* Work instructions *
Return each line of the listing that has the word "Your" in it.

+++ Data extracts +++

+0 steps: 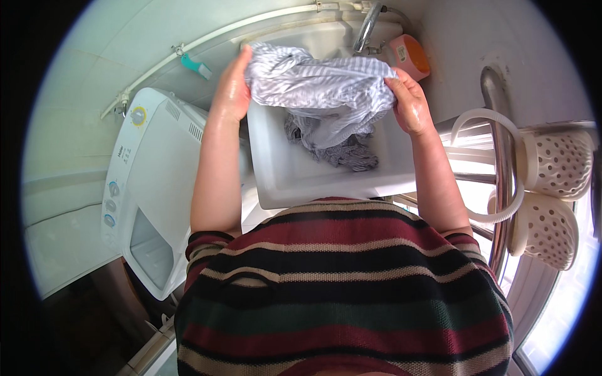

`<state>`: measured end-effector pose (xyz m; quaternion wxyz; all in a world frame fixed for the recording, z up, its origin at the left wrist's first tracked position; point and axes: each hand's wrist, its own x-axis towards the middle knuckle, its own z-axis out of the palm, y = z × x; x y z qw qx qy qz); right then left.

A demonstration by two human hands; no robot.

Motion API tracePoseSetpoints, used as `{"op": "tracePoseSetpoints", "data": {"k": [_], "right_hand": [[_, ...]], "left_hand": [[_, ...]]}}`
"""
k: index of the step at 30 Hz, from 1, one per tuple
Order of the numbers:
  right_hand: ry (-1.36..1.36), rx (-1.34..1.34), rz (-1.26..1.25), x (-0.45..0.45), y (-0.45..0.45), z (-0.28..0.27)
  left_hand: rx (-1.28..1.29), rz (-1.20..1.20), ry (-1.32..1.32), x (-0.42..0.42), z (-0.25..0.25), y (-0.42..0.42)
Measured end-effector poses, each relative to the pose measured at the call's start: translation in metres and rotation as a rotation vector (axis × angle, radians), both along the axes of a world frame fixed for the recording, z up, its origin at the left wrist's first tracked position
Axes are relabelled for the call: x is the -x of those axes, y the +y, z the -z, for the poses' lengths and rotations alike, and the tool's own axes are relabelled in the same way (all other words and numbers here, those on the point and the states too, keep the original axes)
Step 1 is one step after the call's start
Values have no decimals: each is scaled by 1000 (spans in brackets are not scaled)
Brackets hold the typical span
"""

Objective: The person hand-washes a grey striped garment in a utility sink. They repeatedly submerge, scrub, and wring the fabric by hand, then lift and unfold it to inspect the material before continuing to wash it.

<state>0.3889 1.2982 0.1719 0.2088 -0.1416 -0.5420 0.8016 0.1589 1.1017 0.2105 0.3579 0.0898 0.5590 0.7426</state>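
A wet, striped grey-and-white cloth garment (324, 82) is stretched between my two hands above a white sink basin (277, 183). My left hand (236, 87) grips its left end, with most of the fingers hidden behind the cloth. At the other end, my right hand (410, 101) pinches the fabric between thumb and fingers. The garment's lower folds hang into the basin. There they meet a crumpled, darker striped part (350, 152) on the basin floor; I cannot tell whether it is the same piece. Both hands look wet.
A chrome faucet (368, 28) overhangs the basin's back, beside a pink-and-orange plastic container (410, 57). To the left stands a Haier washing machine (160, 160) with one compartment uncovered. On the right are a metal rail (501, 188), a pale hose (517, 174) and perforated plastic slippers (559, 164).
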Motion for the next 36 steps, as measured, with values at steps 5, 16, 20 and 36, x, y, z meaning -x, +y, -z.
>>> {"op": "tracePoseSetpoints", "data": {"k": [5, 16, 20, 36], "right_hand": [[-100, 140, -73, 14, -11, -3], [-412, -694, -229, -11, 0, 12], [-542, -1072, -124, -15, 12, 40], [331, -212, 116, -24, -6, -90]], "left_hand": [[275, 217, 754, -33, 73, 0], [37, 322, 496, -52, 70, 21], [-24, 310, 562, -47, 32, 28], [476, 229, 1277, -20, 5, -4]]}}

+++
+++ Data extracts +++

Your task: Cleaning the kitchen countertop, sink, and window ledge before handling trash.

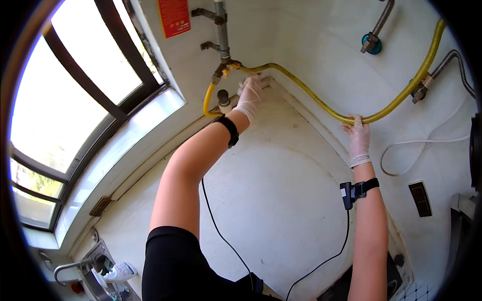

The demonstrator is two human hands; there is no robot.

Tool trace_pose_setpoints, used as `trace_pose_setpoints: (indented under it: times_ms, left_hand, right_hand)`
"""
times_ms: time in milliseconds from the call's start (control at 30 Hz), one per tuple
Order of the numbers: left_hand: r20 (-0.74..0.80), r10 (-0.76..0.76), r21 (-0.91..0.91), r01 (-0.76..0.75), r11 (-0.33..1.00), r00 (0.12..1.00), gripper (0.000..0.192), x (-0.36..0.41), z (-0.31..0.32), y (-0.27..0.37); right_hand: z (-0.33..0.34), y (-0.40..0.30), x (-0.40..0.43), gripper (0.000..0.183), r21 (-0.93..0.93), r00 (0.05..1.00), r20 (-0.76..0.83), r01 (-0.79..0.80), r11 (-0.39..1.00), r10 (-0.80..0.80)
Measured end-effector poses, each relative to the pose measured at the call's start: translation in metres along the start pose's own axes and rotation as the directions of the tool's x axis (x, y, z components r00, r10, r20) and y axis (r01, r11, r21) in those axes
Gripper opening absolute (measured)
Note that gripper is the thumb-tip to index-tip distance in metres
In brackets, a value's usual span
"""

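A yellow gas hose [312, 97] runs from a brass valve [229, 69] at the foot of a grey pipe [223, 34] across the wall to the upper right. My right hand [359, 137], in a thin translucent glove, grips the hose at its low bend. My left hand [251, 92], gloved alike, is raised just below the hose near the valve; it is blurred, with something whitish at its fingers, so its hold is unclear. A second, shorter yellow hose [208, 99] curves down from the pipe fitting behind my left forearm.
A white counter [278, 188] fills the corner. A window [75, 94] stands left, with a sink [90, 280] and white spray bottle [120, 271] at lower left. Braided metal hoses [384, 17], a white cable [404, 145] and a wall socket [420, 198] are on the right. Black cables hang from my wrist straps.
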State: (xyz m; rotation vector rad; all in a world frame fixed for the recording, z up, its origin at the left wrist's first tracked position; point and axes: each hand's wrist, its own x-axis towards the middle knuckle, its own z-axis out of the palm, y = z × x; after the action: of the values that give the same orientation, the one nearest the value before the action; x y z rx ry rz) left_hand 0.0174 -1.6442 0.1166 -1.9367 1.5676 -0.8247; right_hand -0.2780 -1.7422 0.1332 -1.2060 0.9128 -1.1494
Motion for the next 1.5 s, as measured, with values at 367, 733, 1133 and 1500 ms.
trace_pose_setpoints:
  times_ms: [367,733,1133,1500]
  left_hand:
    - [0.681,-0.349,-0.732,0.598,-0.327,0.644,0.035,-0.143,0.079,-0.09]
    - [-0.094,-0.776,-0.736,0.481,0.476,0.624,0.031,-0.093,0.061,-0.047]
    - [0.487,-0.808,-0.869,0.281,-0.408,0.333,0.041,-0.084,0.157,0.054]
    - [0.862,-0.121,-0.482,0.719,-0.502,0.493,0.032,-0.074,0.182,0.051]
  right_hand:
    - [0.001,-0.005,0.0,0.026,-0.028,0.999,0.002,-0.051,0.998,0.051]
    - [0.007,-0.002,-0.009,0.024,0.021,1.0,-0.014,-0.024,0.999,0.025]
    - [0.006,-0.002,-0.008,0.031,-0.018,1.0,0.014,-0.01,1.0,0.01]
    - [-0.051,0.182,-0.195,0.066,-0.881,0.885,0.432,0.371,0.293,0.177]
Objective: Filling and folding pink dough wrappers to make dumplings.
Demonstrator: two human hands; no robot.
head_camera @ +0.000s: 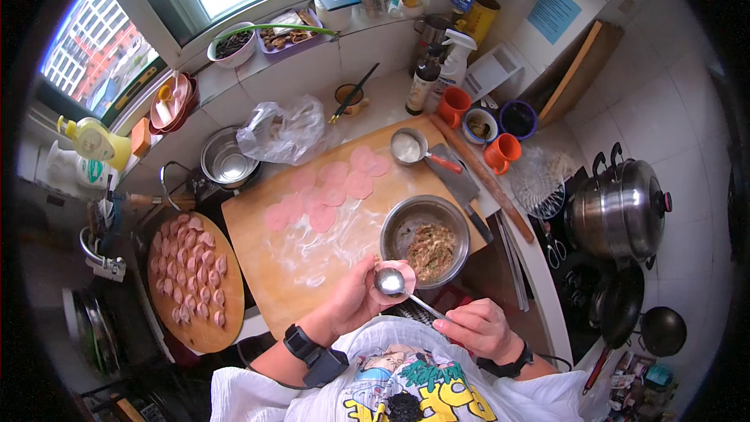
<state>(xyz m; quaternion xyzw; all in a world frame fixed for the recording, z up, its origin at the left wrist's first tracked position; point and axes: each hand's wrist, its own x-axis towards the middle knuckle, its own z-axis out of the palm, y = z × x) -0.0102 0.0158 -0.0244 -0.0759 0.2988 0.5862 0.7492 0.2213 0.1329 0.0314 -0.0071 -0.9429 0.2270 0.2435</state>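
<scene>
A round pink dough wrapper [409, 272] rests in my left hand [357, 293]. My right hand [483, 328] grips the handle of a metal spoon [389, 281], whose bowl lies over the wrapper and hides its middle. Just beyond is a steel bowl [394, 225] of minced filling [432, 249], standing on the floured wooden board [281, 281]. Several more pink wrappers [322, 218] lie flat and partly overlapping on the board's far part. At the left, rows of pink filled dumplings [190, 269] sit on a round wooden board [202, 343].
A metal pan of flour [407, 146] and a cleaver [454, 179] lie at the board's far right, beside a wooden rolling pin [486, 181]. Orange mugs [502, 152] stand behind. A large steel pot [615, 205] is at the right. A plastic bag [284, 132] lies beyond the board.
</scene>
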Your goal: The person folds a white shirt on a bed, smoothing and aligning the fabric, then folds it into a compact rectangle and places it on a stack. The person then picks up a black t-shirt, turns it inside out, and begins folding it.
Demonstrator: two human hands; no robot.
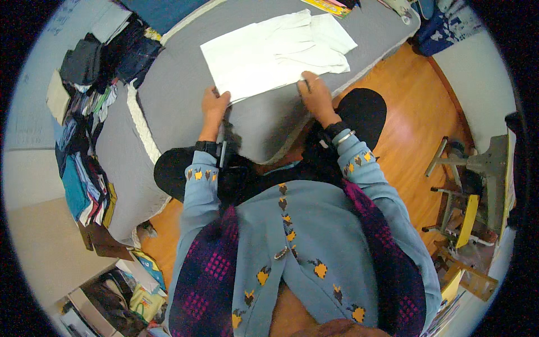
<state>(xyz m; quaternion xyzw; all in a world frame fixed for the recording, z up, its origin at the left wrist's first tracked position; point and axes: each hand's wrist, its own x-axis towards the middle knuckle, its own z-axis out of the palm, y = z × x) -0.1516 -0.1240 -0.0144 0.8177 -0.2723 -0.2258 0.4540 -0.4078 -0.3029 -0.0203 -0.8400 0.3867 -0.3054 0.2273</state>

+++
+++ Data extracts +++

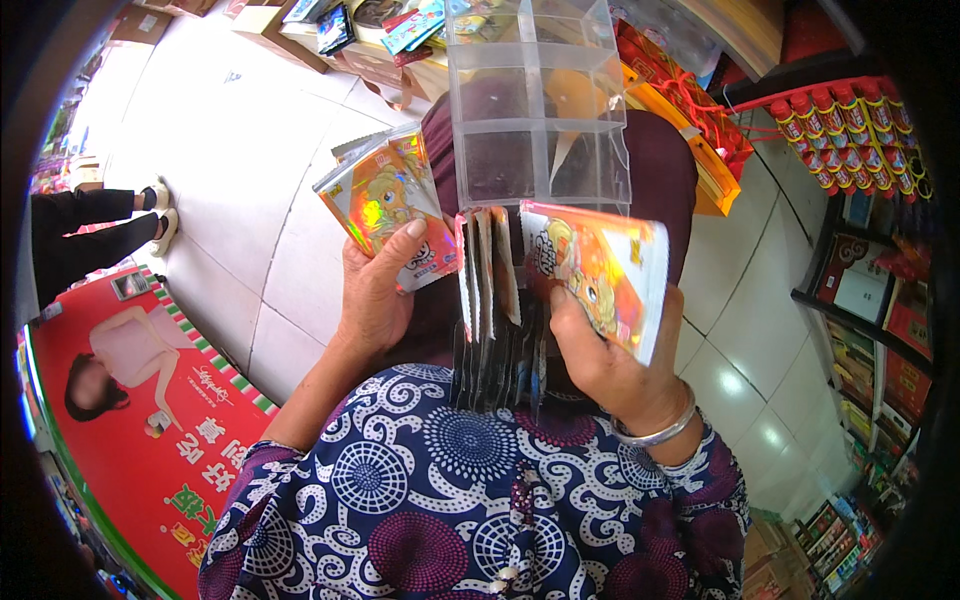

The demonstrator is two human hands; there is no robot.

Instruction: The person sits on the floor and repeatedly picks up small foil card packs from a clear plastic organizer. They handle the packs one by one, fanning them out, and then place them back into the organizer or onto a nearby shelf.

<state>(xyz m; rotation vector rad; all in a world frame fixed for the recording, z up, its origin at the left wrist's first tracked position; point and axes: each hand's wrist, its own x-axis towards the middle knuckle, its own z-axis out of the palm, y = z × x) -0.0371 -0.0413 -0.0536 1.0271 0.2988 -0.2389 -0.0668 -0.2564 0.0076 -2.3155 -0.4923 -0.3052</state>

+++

* Task output *
Your task: Cleaning the kitchen countertop, sink, and window ledge before handling trash.
Your goal: The person folds a white shirt on a bed, smoothing and aligning the fabric, then folds it into a compact rectangle and places it on a stack. The person then picks up a black t-shirt, turns it inside out, and begins folding it.

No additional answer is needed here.